The drug screen was completed as rapidly as possible due to Chanda’s partnership with the scientist who discovered the first SARS virus, Kwok-Yung Yuen.
M.D., chair of Infectious Diseases at the University of Hong Kong; and Shuofeng Yuan, Ph.D., assistant research professor in the Department of Microbiology at the University of Hong Kong, who had access to the SARS-CoV-2 virus in February 2020.
ReFRAME was created by Calibr, the drug discovery division of Scripps Research, under the leadership of President Peter Shultz, Ph.D., with support from the Bill & Melinda Gates Foundation.
It has been distributed broadly to nonprofit collaborators and used to identify repurposing opportunities for a range of disease, including tuberculosis, a parasite called Cryptosporidium and fibrosis.
A global team
The first authors of the study are Laura Riva, Ph.D., a postdoctoral research fellow in the Chanda lab at Sanford Burnham Prebys; and Shuofeng Yuan at the University of Hong Kong, who contributed equally to the study.

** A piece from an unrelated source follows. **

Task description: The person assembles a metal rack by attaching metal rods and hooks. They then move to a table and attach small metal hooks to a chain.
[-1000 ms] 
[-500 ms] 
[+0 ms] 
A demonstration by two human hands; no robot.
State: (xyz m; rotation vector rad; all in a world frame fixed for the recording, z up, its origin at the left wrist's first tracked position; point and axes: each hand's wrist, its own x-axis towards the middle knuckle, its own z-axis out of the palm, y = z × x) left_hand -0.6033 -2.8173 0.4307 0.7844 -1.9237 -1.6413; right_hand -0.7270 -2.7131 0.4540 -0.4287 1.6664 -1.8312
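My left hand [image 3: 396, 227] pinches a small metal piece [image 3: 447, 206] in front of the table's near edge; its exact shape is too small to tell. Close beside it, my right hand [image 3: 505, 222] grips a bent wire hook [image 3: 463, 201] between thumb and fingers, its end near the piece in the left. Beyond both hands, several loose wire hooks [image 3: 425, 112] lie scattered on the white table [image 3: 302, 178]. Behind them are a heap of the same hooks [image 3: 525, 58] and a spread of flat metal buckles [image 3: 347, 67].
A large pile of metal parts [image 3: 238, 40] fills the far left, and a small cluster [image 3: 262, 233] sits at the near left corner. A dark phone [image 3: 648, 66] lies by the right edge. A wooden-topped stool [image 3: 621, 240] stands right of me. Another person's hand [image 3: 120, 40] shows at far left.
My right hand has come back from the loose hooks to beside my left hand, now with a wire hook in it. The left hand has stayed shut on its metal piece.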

Additional study authors include Xin Yin, Laura Martin-Sancho, Naoko Matsunaga, Lars Pache, Paul De Jesus, Kristina Herbert, Peter Teriete, Yuan Pu, Courtney Nguyen and Andrey Rubanov of Sanford Burnham Prebys; Jasper Fuk-Woo Chan, Jianli Cao, Vincent Poon, Ko-Yung Sit and Kwok-Yung Yuen of the University of Hong Kong; Sebastian Burgstaller-Muehlbacher, Andrew Su, Mitchell V. Hull, Tu-Trinh Nguyen, Peter G. Schultz and Arnab K. Chatterjee of Scripps Research; Max Chang and Christopher Benner of UC San Diego School of Medicine; Luis Martinez-Sobrido, Wen-Chun Liu, Lisa Miorin, Kris M. White, Jeffrey R. Johnson, Randy Albrecht, Angela Choi, Raveen Rathnasinghe, Michael Schotsaert, Marion Dejosez, Thomas P. Zwaka and Adolfo Garcia-Sastre of the Icahn School of Medicine at Mount Sinai; Ren Sun of UCLA; Kuoyuan Cheng of the National Cancer Institute and the University of Maryland; Eytan Ruppin of the National Cancer Institute; Mackenzie E. Chapman, Emma K. Lendy and Andrew D. Mesecar of Purdue University; and Richard J. Glynne of Inception Therapeutics.

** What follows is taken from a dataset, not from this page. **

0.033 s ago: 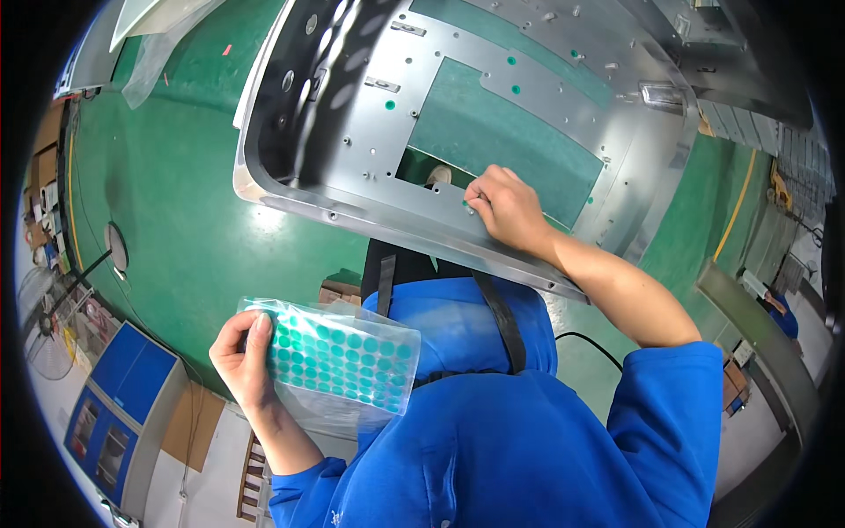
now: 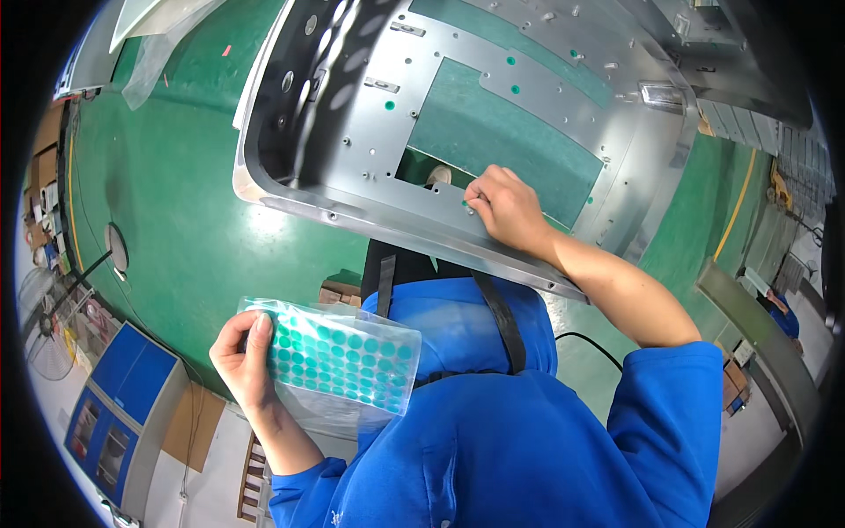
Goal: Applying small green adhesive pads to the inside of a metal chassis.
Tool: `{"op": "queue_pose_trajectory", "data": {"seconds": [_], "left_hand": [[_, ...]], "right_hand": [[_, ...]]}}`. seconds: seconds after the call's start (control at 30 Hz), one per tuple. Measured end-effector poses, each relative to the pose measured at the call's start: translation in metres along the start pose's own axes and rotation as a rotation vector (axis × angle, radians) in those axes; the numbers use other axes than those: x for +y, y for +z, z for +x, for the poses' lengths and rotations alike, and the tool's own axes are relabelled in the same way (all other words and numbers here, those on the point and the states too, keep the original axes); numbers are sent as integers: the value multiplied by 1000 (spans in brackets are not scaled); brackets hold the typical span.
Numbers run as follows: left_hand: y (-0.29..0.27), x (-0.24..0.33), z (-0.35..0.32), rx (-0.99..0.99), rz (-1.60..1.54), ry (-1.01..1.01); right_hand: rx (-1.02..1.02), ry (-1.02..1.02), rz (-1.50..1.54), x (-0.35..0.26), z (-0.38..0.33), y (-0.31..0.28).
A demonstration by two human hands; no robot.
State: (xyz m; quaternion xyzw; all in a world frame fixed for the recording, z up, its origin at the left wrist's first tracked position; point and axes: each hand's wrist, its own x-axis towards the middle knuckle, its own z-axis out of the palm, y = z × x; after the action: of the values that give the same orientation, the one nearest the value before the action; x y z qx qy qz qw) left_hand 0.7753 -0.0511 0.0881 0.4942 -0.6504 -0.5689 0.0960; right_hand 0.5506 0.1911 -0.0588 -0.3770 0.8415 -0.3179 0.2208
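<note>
My left hand (image 2: 245, 359) grips a clear plastic sheet of round green stickers (image 2: 339, 363) by its left edge, held flat in front of my blue jacket. My right hand (image 2: 509, 209) reaches up to a large grey sheet-metal panel (image 2: 370, 114). Its fingers are bunched, with the tips pressed on the panel's lower flange beside a small green dot (image 2: 464, 204). The panel has a big rectangular cutout (image 2: 502, 141), many small holes and several green dots stuck over holes, such as one dot (image 2: 389, 105).
A green floor (image 2: 176, 202) lies beneath the panel. A blue cabinet (image 2: 119, 400) and flat cardboard (image 2: 189, 427) sit at lower left. A black cable (image 2: 590, 341) runs by my right arm. Another person in blue (image 2: 782, 315) is at far right. Clear film (image 2: 163, 48) lies top left.
</note>
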Motion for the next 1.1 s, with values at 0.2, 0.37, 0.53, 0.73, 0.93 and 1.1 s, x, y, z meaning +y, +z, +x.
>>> {"op": "queue_pose_trajectory", "data": {"seconds": [0.2,0.37,0.53,0.73,0.93,1.1], "left_hand": [[2,0,1,-6,-4,-11],[3,1,3,-26,-12,-3],[4,2,5,-26,-7,4],[6,10,9,-14,-13,65],[-2,21,13,26,-18,170],[7,61,32,-50,17,432]], "right_hand": [[19,-24,-11,0,-1,0],[60,-42,17,0,-3,1],[-50,186,183,-6,3,-6],[-198,275,8,-10,24,-18],[-285,309,-37,-3,34,-23],[-154,326,27,-14,33,-36]]}}
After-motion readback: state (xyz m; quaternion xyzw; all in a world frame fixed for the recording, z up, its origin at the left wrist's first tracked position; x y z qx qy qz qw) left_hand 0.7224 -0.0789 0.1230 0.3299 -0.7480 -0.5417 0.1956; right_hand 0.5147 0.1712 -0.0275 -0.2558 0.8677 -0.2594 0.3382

Research reported in this press release was supported by the National Institutes of Health (NIH) (U19AI118610, U19AI135972, HHSN272201700060C, GM132024, HHSN272201400008C, HR0011-19-2-0020, U19AI142733), the Department of Defense (DoD) (W81XWH-20-1-0270), the Bill & Melinda Gates Foundation, Dinah Ruch, Susan and James Blair, Richard Yu and Carol Yu, the Shaw Foundation of Hong Kong, Michael Seak-Kan Tong.

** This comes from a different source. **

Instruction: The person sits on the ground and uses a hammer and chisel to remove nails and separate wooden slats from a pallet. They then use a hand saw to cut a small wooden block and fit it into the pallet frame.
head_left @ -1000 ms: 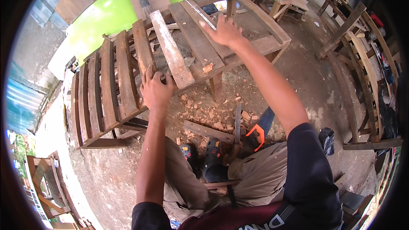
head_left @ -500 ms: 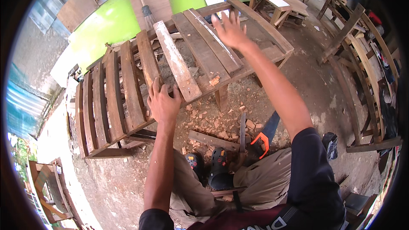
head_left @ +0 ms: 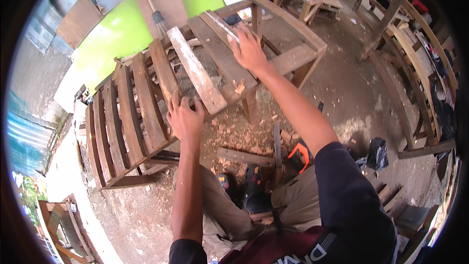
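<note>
A long wooden bench frame with spaced slats (head_left: pixel 131 102) stretches in front of me. My left hand (head_left: pixel 186 120) rests at its near edge, over a brown slat's near end. Its fingers are bent but apart, with the thumb beside a slat covered in worn white paint (head_left: pixel 195 68). Farther right, my right hand (head_left: pixel 248 51) is closed around a narrow wooden slat with a white streak (head_left: pixel 217 23), thumb on its left side. Hand and forearm hide that slat's near part. Between the hands lies a wider dark plank (head_left: pixel 215 49), with a wood chip (head_left: pixel 239 87) at its near end.
Wood chips and offcuts (head_left: pixel 246 156) litter the ground by my feet, beside a saw with an orange handle (head_left: pixel 300 156). A broom (head_left: pixel 159 22) leans against boards behind the bench. Wooden furniture frames (head_left: pixel 410 73) stand at the right, and a black plastic bag (head_left: pixel 377 154) lies near them.
My right hand has come down from an open, raised position onto the white-streaked slat and closed on it. My left hand stays at the bench's near edge. The view has shifted slightly.
</note>
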The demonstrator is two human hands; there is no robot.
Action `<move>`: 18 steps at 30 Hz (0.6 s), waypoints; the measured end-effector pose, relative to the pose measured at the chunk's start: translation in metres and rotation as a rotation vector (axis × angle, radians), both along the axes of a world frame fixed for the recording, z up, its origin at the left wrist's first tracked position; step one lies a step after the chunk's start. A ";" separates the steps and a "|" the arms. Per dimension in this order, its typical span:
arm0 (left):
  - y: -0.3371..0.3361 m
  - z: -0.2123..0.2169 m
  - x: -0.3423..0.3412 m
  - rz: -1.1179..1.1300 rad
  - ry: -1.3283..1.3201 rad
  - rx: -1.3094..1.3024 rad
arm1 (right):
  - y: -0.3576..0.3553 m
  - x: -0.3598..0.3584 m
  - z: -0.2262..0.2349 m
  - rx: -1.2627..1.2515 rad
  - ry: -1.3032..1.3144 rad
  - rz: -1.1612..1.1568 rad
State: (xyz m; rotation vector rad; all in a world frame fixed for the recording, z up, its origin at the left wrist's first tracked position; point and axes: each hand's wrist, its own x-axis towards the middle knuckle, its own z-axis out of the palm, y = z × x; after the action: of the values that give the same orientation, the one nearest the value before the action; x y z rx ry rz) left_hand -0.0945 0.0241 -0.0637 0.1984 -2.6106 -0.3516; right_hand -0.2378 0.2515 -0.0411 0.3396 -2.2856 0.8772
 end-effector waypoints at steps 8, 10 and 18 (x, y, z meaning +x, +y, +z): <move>-0.006 -0.012 -0.002 -0.003 0.007 -0.078 | 0.104 0.223 -0.181 -0.515 -0.095 -0.523; -0.006 -0.013 -0.003 -0.007 0.034 -0.106 | 0.104 0.304 -0.237 -0.343 -0.500 -0.628; -0.009 -0.017 -0.003 -0.016 0.060 -0.118 | 0.035 0.361 -0.332 -0.115 -0.609 -0.455</move>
State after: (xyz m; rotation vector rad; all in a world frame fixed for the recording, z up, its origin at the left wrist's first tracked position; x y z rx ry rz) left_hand -0.0971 0.0155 -0.0805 0.1256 -2.5654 -0.2054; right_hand 0.1233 0.2861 -0.3729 -0.5576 -2.6699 0.9468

May Tam Mak Mei Yin, the Health and Medical Research Fund (COVID190121), the Food and Health Bureau, the Government of the Hong Kong Special Administrative Region; the National Program on Key Research Project of China (2020YFA0707500, 2020YFA0707504), Research Grants Council (T11/707/15), the Huffington Foundation, the JPB Foundation, the Open Philanthropy Project (2020-215611 ) and anonymous donors.